> **WHAT IS REQUIRED**:
The entries that follow are to be duplicated in full, character for character.

> **PROVIDED ENTRIES**:
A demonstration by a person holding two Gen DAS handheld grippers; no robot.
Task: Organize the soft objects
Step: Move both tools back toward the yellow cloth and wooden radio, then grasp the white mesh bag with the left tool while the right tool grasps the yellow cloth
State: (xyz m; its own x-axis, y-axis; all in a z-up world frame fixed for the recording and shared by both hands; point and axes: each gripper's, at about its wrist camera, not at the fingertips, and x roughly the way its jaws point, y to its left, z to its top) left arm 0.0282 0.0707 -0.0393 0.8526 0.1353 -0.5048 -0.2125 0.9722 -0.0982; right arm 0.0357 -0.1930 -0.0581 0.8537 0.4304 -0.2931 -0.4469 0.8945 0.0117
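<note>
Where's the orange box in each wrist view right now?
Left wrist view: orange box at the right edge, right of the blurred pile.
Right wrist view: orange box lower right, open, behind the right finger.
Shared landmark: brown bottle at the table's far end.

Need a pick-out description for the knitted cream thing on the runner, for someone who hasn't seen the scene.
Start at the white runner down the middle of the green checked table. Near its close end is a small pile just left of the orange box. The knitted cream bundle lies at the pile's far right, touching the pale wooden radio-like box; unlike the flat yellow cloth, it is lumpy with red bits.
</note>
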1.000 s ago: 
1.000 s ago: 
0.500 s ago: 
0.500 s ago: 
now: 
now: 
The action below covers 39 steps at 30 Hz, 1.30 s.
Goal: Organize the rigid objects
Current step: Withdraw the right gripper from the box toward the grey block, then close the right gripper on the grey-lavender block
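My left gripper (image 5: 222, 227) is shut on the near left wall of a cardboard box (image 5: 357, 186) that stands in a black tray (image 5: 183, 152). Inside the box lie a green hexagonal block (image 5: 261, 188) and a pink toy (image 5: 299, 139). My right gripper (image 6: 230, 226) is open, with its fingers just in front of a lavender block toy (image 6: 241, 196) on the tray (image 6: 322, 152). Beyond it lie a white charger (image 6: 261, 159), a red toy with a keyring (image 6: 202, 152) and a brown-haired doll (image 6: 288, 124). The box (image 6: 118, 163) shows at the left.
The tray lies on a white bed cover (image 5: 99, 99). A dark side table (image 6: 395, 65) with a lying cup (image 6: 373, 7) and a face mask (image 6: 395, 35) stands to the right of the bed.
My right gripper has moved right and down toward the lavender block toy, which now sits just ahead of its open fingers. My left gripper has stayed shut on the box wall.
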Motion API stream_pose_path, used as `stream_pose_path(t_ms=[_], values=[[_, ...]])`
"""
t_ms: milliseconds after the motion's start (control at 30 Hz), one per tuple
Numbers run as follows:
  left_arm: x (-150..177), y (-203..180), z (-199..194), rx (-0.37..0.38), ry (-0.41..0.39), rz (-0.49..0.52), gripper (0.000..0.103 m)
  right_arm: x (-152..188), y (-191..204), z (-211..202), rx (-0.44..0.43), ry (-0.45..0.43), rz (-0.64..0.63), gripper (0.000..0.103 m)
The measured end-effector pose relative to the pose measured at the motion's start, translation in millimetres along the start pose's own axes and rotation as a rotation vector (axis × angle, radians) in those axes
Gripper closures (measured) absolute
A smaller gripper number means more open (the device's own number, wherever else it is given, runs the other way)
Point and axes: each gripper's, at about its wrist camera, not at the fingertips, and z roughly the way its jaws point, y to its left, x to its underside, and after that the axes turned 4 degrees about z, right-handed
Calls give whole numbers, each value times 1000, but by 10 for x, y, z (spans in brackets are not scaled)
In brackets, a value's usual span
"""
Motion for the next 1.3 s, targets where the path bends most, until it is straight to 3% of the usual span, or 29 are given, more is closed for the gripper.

> **ANSWER**:
A demonstration by a person holding two Gen DAS handheld grippers; no robot.
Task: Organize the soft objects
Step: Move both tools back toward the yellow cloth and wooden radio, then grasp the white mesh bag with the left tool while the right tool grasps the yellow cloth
State: (xyz m; its own x-axis, y-axis; all in a z-up world frame fixed for the recording and shared by both hands; point and axes: each gripper's, at about its wrist camera, not at the fingertips, and x roughly the way its jaws point, y to its left, z to its top) left arm 0.0282 0.0707 -0.0393 0.8526 0.1353 -0.5048 -0.2125 0.9722 -0.0982; right arm 0.0357 -0.1930 -0.0581 0.8537 0.4304 -0.2931 -0.4469 0.8945 0.0117
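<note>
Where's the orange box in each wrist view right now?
Left wrist view: orange box at the right edge, right of the blurred pile.
Right wrist view: orange box lower right, open, behind the right finger.
Shared landmark: brown bottle at the table's far end.

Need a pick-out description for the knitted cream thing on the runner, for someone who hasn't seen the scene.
Start at the white runner down the middle of the green checked table. Near its close end is a small pile just left of the orange box. The knitted cream bundle lies at the pile's far right, touching the pale wooden radio-like box; unlike the flat yellow cloth, it is lumpy with red bits.
</note>
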1.000 s ago: 
1.000 s ago: 
0.500 s ago: 
0.500 s ago: 
now: 
now: 
The action below covers 39 steps at 30 Hz, 1.30 s.
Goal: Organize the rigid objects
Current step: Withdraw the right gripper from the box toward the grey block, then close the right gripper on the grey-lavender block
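My left gripper (image 5: 222, 227) is shut on the near left wall of a cardboard box (image 5: 357, 186) that stands in a black tray (image 5: 183, 152). Inside the box lie a green hexagonal block (image 5: 261, 188) and a pink toy (image 5: 299, 139). My right gripper (image 6: 230, 226) is open, with its fingers just in front of a lavender block toy (image 6: 241, 196) on the tray (image 6: 322, 152). Beyond it lie a white charger (image 6: 261, 159), a red toy with a keyring (image 6: 202, 152) and a brown-haired doll (image 6: 288, 124). The box (image 6: 118, 163) shows at the left.
The tray lies on a white bed cover (image 5: 99, 99). A dark side table (image 6: 395, 65) with a lying cup (image 6: 373, 7) and a face mask (image 6: 395, 35) stands to the right of the bed.
My right gripper has moved right and down toward the lavender block toy, which now sits just ahead of its open fingers. My left gripper has stayed shut on the box wall.
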Motion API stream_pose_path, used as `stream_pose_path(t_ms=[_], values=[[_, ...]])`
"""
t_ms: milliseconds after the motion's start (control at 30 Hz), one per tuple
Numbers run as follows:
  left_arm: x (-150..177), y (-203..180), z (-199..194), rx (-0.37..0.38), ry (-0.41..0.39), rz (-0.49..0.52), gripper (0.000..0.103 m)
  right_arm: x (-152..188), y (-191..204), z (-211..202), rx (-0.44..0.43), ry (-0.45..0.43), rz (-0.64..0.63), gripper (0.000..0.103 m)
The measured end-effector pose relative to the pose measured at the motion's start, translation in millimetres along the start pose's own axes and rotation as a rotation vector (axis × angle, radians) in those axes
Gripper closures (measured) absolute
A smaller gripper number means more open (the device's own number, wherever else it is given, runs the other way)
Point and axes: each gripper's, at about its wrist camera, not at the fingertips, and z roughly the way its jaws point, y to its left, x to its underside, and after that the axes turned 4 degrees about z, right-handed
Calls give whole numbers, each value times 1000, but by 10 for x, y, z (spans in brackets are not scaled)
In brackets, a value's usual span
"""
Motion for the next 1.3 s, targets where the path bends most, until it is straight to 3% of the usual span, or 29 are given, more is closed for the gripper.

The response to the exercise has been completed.